• TO DO:
Write out the records again exactly. Nothing should be dropped.

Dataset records
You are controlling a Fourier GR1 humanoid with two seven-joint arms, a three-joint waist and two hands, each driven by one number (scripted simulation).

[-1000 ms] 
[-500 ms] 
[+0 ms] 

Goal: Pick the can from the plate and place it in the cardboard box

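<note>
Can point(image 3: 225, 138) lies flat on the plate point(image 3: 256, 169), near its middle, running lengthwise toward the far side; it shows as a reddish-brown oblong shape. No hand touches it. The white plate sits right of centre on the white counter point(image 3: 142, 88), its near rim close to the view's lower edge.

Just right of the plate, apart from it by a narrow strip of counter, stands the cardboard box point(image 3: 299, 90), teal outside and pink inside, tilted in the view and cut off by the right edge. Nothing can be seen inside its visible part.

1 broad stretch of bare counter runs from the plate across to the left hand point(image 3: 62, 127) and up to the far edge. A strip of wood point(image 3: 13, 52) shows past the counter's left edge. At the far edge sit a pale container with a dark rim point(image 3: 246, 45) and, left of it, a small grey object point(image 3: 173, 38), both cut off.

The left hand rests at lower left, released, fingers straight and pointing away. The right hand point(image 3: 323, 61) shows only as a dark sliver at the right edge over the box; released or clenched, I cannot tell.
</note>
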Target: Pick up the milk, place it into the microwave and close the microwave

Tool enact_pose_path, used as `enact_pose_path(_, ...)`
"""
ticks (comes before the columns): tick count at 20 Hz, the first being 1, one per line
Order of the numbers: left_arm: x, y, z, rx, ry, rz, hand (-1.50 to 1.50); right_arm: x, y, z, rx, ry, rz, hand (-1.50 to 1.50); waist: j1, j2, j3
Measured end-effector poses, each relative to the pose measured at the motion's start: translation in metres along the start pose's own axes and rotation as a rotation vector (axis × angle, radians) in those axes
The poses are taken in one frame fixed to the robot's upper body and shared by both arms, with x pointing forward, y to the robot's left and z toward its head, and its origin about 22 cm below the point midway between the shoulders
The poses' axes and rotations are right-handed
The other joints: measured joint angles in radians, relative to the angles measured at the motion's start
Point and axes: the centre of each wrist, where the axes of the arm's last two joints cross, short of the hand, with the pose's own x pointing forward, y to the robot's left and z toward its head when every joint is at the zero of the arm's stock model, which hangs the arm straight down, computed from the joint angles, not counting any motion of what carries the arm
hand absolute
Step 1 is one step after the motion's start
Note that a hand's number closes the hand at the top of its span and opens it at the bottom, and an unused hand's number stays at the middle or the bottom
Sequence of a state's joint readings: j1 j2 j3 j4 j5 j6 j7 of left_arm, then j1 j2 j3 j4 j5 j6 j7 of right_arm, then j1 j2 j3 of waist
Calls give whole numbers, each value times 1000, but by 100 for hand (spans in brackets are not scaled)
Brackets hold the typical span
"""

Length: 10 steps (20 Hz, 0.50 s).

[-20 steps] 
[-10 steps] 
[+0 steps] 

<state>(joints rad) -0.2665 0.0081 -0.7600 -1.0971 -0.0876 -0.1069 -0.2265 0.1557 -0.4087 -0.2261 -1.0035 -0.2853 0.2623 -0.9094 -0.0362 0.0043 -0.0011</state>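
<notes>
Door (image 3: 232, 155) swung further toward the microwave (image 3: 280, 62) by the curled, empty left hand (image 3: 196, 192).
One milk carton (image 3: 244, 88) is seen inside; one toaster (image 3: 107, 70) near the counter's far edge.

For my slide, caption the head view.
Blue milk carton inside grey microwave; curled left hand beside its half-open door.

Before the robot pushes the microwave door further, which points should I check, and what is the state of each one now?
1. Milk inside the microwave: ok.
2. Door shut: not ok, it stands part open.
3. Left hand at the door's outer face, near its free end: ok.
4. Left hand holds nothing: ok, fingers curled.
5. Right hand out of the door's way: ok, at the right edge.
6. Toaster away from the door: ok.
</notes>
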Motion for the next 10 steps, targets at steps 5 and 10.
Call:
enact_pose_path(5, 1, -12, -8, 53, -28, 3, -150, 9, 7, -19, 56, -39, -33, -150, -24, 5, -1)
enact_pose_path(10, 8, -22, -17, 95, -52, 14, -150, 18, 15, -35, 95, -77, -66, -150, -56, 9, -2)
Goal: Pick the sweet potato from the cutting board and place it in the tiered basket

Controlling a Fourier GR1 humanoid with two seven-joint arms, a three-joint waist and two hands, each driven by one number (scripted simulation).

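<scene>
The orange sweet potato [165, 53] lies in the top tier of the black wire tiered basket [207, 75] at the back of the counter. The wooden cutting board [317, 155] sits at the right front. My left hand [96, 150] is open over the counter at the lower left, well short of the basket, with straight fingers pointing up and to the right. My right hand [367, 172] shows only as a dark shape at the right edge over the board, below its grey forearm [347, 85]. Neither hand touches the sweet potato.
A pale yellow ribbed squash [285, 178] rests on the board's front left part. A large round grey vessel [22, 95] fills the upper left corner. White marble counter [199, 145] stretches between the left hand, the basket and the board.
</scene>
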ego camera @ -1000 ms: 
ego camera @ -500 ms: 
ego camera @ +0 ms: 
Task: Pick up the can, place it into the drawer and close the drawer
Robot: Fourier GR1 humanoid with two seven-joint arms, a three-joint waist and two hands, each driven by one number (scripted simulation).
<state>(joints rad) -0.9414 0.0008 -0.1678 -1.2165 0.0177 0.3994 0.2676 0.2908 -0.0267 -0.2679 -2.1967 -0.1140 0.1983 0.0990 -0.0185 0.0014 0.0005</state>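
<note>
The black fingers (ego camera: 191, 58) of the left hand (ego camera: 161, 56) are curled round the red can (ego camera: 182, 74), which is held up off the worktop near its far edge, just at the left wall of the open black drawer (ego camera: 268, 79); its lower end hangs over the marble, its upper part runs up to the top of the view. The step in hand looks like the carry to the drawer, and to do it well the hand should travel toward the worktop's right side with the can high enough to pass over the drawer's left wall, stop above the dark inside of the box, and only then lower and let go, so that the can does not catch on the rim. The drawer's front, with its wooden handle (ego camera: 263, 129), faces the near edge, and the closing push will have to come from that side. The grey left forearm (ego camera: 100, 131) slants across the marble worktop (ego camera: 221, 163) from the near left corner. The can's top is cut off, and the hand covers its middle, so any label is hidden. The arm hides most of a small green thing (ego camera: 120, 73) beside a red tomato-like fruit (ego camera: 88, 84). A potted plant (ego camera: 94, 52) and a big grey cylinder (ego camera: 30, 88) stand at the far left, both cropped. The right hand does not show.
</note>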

• SOLUTION TO THIS TASK:
You are controlling a Fourier GR1 humanoid with two seven-joint arms, a three-joint waist and two hands, each driven by one number (scripted simulation).

[-1000 ms] 
[-500 ms] 
[+0 ms] 

Goal: Pick the can from the plate and place it in the cardboard box

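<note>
Can point(image 3: 225, 138) lies flat on the plate point(image 3: 256, 169), near its middle, running lengthwise toward the far side; it shows as a reddish-brown oblong shape. No hand touches it. The white plate sits right of centre on the white counter point(image 3: 142, 88), its near rim close to the view's lower edge.

Just right of the plate, apart from it by a narrow strip of counter, stands the cardboard box point(image 3: 299, 90), teal outside and pink inside, tilted in the view and cut off by the right edge. Nothing can be seen inside its visible part.

1 broad stretch of bare counter runs from the plate across to the left hand point(image 3: 62, 127) and up to the far edge. A strip of wood point(image 3: 13, 52) shows past the counter's left edge. At the far edge sit a pale container with a dark rim point(image 3: 246, 45) and, left of it, a small grey object point(image 3: 173, 38), both cut off.

The left hand rests at lower left, released, fingers straight and pointing away. The right hand point(image 3: 323, 61) shows only as a dark sliver at the right edge over the box; released or clenched, I cannot tell.
</note>
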Target: Pick up the milk, place it into the microwave and close the microwave

Tool enact_pose_path, used as `enact_pose_path(_, ...)`
"""
ticks (comes before the columns): tick count at 20 Hz, the first being 1, one per line
Order of the numbers: left_arm: x, y, z, rx, ry, rz, hand (-1.50 to 1.50); right_arm: x, y, z, rx, ry, rz, hand (-1.50 to 1.50); waist: j1, j2, j3
Measured end-effector poses, each relative to the pose measured at the motion's start: translation in metres along the start pose's own axes and rotation as a rotation vector (axis × angle, radians) in those axes
The poses are taken in one frame fixed to the robot's upper body and shared by both arms, with x pointing forward, y to the robot's left and z toward its head, and its origin about 22 cm below the point midway between the shoulders
The poses' axes and rotations are right-handed
The other joints: measured joint angles in radians, relative to the angles measured at the motion's start
Point and axes: the centre of each wrist, where the axes of the arm's last two joints cross, short of the hand, with the pose's own x pointing forward, y to the robot's left and z toward its head when every joint is at the zero of the arm's stock model, which hangs the arm straight down, computed from the joint angles, not counting any motion of what carries the arm
hand absolute
Step 1 is one step after the motion's start
Note that a hand's number closes the hand at the top of its span and opens it at the bottom, and an unused hand's number stays at the middle or the bottom
Sequence of a state's joint readings: j1 j2 j3 j4 j5 j6 j7 of left_arm, then j1 j2 j3 j4 j5 j6 j7 of right_arm, then j1 j2 j3 of waist
Calls give whole numbers, each value times 1000, but by 100 for hand (spans in brackets are not scaled)
Brackets hold the typical span
"""

Length: 10 steps (20 Hz, 0.50 s).

[-20 steps] 
[-10 steps] 
[+0 steps] 

<state>(joints rad) -0.2665 0.0081 -0.7600 -1.0971 -0.0876 -0.1069 -0.2265 0.1557 -0.4087 -0.2261 -1.0035 -0.2853 0.2623 -0.9094 -0.0362 0.0043 -0.0011</state>
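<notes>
Door (image 3: 232, 155) swung further toward the microwave (image 3: 280, 62) by the curled, empty left hand (image 3: 196, 192).
One milk carton (image 3: 244, 88) is seen inside; one toaster (image 3: 107, 70) near the counter's far edge.

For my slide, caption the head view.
Blue milk carton inside grey microwave; curled left hand beside its half-open door.

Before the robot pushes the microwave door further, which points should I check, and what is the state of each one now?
1. Milk inside the microwave: ok.
2. Door shut: not ok, it stands part open.
3. Left hand at the door's outer face, near its free end: ok.
4. Left hand holds nothing: ok, fingers curled.
5. Right hand out of the door's way: ok, at the right edge.
6. Toaster away from the door: ok.
</notes>
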Motion for the next 10 steps, targets at steps 5 and 10.
Call:
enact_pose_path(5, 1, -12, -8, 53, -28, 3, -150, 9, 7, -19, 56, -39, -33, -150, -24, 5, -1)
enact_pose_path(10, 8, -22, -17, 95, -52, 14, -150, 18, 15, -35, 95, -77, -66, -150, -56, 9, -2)
Goal: Pick the sweet potato from the cutting board and place it in the tiered basket

Controlling a Fourier GR1 humanoid with two seven-joint arms, a three-joint waist and two hands, each driven by one number (scripted simulation).

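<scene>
The orange sweet potato [165, 53] lies in the top tier of the black wire tiered basket [207, 75] at the back of the counter. The wooden cutting board [317, 155] sits at the right front. My left hand [96, 150] is open over the counter at the lower left, well short of the basket, with straight fingers pointing up and to the right. My right hand [367, 172] shows only as a dark shape at the right edge over the board, below its grey forearm [347, 85]. Neither hand touches the sweet potato.
A pale yellow ribbed squash [285, 178] rests on the board's front left part. A large round grey vessel [22, 95] fills the upper left corner. White marble counter [199, 145] stretches between the left hand, the basket and the board.
</scene>
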ego camera @ -1000 ms: 
ego camera @ -500 ms: 
ego camera @ +0 ms: 
Task: Pick up the can, place it into the drawer and close the drawer
Robot: Fourier GR1 humanoid with two seven-joint arms, a three-joint waist and two hands, each driven by one number (scripted simulation).
<state>(joints rad) -0.9414 0.0008 -0.1678 -1.2165 0.0177 0.3994 0.2676 0.2908 -0.0267 -0.2679 -2.1967 -0.1140 0.1983 0.0990 -0.0185 0.0014 0.0005</state>
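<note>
The black fingers (ego camera: 191, 58) of the left hand (ego camera: 161, 56) are curled round the red can (ego camera: 182, 74), which is held up off the worktop near its far edge, just at the left wall of the open black drawer (ego camera: 268, 79); its lower end hangs over the marble, its upper part runs up to the top of the view. The step in hand looks like the carry to the drawer, and to do it well the hand should travel toward the worktop's right side with the can high enough to pass over the drawer's left wall, stop above the dark inside of the box, and only then lower and let go, so that the can does not catch on the rim. The drawer's front, with its wooden handle (ego camera: 263, 129), faces the near edge, and the closing push will have to come from that side. The grey left forearm (ego camera: 100, 131) slants across the marble worktop (ego camera: 221, 163) from the near left corner. The can's top is cut off, and the hand covers its middle, so any label is hidden. The arm hides most of a small green thing (ego camera: 120, 73) beside a red tomato-like fruit (ego camera: 88, 84). A potted plant (ego camera: 94, 52) and a big grey cylinder (ego camera: 30, 88) stand at the far left, both cropped. The right hand does not show.
</note>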

No additional output is expected.